Once the line holding "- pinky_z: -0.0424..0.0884" is found in the listing below, write it out and each later line exactly, up to and including the one holding "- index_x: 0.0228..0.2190".

<<<<

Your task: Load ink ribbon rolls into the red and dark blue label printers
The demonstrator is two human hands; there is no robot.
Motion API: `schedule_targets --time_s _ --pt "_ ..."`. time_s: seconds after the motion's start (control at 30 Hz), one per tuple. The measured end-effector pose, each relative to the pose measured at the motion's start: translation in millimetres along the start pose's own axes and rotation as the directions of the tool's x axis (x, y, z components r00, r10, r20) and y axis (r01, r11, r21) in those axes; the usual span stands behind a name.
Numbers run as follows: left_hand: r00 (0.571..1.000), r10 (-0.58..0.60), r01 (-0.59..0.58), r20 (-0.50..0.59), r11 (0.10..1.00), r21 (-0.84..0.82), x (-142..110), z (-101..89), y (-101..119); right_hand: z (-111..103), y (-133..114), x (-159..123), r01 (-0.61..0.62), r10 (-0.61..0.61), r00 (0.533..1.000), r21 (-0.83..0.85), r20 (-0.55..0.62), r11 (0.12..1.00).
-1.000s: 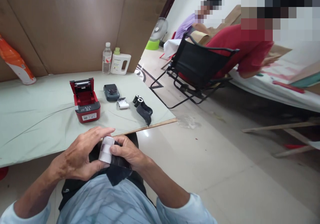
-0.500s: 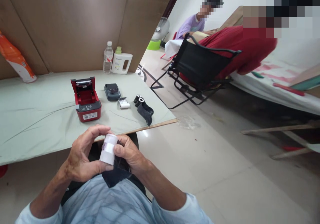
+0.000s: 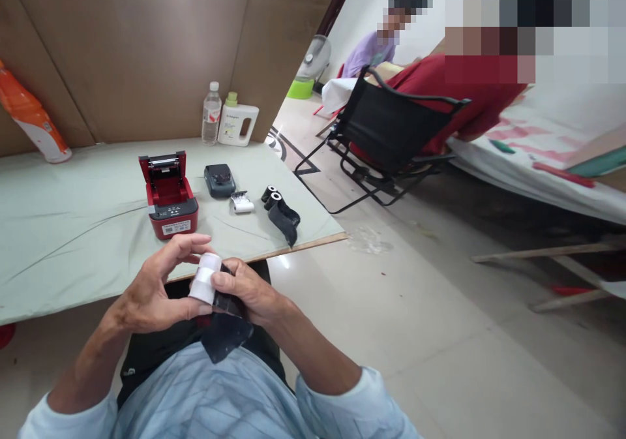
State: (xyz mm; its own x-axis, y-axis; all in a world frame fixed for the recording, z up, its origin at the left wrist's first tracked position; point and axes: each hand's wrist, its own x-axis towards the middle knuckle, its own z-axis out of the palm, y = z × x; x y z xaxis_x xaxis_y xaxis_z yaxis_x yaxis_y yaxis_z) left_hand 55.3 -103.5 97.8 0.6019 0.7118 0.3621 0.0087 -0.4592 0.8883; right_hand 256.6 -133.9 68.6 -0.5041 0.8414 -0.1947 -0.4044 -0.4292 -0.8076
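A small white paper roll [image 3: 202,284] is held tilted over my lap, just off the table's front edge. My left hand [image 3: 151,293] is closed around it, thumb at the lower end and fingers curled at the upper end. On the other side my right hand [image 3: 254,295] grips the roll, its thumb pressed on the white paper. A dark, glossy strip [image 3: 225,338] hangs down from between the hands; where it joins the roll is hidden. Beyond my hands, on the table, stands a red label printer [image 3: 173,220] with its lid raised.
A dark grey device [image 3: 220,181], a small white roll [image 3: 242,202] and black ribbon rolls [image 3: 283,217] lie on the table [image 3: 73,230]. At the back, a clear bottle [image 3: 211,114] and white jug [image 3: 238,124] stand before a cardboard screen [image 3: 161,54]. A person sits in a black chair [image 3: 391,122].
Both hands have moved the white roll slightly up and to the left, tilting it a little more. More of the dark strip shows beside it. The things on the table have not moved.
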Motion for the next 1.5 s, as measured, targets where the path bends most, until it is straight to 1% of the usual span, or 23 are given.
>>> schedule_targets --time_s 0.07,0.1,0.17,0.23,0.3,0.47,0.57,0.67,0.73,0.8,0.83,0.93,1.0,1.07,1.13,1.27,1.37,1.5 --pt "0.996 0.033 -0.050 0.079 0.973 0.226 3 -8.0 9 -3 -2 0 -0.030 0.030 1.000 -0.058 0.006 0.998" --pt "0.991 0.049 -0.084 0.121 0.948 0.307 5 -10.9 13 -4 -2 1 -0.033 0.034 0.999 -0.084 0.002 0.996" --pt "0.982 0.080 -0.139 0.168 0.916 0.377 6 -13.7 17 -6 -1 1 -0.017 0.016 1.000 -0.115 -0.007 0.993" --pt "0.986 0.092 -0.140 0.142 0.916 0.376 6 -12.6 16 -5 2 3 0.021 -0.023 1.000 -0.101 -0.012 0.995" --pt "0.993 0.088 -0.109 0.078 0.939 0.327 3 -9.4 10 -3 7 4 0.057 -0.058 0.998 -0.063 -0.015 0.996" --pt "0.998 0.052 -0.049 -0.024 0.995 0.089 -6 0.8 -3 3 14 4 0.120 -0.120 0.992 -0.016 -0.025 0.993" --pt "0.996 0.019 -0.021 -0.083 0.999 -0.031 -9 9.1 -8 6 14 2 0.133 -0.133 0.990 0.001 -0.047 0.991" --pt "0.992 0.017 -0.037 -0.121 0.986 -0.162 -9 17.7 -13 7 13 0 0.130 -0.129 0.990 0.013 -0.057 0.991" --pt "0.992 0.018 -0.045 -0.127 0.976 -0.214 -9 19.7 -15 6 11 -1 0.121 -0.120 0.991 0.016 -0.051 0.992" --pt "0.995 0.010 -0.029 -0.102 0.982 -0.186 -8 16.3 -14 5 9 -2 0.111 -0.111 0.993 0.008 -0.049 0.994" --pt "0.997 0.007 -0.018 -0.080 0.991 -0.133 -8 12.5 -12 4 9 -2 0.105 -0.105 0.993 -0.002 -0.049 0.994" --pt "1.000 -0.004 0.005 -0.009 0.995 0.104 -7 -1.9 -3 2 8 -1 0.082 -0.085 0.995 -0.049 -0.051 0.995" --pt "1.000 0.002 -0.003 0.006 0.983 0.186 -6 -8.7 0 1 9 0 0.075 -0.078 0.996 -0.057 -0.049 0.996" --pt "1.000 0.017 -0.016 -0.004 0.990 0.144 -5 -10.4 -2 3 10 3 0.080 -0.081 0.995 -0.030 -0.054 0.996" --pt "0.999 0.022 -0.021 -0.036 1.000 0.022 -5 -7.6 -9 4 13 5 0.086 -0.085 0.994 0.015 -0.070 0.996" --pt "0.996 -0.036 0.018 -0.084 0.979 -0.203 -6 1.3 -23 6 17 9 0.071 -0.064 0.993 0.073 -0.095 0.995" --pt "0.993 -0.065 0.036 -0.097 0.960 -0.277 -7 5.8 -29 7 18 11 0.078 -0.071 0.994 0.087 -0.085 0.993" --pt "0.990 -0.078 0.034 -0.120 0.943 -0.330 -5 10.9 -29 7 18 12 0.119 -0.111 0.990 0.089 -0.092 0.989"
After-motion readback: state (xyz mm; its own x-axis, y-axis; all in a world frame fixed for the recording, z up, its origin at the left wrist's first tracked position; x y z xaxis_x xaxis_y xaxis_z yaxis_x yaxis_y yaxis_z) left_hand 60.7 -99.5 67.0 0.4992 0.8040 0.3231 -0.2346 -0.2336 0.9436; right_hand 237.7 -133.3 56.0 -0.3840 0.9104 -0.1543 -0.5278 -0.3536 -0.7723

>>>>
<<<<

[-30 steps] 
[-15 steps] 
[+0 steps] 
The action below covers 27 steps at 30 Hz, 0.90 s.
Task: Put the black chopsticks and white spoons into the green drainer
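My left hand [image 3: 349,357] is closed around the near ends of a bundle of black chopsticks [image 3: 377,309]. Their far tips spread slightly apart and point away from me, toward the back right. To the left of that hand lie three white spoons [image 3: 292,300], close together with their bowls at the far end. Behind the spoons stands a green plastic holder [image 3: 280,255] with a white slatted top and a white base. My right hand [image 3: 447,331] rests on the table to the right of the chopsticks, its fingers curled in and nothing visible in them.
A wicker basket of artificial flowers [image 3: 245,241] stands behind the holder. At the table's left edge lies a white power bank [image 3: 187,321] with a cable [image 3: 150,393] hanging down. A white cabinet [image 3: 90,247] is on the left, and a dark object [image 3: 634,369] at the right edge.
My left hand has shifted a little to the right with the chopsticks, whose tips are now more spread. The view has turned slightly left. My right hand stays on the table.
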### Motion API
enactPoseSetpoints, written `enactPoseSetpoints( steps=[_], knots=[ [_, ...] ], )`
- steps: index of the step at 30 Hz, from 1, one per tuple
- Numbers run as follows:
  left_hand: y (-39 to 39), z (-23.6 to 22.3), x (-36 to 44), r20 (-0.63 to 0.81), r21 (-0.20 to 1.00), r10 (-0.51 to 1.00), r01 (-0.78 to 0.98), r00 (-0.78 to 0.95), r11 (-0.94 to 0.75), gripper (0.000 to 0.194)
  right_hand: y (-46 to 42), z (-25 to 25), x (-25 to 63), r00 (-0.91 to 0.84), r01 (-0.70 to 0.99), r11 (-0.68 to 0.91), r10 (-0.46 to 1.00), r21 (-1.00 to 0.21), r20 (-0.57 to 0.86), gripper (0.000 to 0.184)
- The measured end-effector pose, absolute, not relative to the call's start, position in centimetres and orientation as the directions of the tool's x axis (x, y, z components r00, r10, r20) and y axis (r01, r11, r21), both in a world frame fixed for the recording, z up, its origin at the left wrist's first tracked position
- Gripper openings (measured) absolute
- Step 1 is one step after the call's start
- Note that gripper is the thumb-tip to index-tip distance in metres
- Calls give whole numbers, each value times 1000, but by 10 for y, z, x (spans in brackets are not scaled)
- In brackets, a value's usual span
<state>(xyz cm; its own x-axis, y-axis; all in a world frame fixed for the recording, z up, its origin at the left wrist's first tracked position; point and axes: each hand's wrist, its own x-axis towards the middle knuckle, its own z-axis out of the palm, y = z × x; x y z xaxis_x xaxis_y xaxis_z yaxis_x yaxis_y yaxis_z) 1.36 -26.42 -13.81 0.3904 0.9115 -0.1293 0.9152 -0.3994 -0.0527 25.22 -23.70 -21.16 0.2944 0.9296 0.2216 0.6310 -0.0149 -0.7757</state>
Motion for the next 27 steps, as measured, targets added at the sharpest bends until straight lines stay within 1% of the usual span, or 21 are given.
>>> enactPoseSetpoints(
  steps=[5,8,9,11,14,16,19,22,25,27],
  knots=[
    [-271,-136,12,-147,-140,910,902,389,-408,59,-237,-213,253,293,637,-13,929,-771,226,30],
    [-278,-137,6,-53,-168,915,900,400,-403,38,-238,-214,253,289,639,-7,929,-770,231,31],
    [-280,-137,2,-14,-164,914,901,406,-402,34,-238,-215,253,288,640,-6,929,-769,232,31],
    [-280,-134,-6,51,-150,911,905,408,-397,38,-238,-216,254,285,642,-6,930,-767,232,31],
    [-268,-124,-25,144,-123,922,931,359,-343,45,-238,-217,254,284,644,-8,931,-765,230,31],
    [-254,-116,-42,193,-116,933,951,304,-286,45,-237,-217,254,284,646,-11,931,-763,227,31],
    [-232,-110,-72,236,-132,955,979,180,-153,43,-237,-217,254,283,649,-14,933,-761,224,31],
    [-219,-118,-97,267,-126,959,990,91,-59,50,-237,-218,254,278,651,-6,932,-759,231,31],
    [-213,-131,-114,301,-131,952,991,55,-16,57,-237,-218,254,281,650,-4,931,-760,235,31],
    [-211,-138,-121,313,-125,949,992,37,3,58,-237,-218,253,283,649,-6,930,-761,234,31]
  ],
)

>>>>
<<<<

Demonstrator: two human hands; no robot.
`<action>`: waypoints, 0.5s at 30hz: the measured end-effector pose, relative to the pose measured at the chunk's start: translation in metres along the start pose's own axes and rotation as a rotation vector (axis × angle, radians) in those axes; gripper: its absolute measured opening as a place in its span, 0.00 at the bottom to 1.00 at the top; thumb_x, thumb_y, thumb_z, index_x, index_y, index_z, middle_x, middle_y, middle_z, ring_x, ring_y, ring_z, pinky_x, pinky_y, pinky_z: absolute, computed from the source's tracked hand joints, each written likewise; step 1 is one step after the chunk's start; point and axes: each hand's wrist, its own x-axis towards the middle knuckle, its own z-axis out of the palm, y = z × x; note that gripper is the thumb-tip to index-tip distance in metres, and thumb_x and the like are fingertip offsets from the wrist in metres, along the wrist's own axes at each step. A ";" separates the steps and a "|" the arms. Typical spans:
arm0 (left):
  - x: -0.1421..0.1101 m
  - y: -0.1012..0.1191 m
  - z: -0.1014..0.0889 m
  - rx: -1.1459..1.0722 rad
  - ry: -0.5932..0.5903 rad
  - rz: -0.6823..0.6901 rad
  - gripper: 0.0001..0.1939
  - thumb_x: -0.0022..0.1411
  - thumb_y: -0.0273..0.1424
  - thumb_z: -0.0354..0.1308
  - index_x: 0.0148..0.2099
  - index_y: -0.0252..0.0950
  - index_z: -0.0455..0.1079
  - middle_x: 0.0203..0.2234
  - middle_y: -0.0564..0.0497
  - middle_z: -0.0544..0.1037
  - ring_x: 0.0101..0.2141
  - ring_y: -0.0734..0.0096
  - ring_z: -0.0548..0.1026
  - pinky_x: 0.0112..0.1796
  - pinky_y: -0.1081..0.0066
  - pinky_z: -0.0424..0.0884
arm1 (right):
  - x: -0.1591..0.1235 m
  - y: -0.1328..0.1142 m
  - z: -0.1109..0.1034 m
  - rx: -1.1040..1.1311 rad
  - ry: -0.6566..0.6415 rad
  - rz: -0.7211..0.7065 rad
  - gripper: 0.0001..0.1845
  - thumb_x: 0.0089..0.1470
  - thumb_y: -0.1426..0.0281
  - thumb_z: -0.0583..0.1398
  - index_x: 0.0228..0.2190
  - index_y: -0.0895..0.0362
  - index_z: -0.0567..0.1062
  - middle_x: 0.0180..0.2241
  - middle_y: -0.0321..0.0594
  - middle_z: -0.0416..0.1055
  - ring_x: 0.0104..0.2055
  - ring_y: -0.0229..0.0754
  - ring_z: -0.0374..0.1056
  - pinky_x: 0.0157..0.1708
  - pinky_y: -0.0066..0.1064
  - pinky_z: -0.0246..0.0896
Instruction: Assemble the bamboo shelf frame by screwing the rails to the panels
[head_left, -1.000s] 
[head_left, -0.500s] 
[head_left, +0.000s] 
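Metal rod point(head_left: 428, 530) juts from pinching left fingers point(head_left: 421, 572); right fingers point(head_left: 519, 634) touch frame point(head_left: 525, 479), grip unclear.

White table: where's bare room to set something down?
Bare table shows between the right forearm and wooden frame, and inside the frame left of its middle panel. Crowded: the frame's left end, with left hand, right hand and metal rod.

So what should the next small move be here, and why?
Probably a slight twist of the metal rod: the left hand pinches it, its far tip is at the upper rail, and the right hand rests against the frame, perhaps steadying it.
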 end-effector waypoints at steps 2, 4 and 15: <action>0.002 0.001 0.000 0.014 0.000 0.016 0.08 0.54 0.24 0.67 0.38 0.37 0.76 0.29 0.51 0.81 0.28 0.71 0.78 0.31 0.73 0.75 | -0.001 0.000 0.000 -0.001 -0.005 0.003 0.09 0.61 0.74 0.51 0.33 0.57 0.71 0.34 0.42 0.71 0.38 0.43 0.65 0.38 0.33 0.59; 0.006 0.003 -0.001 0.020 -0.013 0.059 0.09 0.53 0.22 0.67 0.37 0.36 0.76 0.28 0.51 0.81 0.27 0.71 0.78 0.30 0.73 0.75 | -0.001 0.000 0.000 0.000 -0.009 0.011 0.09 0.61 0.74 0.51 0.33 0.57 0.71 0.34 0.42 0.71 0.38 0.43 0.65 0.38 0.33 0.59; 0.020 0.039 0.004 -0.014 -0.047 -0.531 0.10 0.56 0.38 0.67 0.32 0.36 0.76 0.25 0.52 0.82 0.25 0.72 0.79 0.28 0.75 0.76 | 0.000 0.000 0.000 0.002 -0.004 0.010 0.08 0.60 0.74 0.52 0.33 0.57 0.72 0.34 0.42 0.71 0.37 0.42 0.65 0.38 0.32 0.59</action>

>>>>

▶ [THE ANSWER]:
  - pinky_z: -0.0424..0.0884
arm1 (right):
  - x: -0.1591..0.1235 m
  - y: -0.1328..0.1142 m
  - z: -0.1109..0.1034 m
  - rx: -1.1040..1.1311 rad
  - ry: -0.6566..0.6415 rad
  - rz: -0.7211..0.7065 rad
  - gripper: 0.0001..0.1845
  - thumb_x: 0.0089..0.1470
  - thumb_y: -0.1426..0.0281
  - thumb_z: -0.0583..0.1398
  - index_x: 0.0228..0.2190

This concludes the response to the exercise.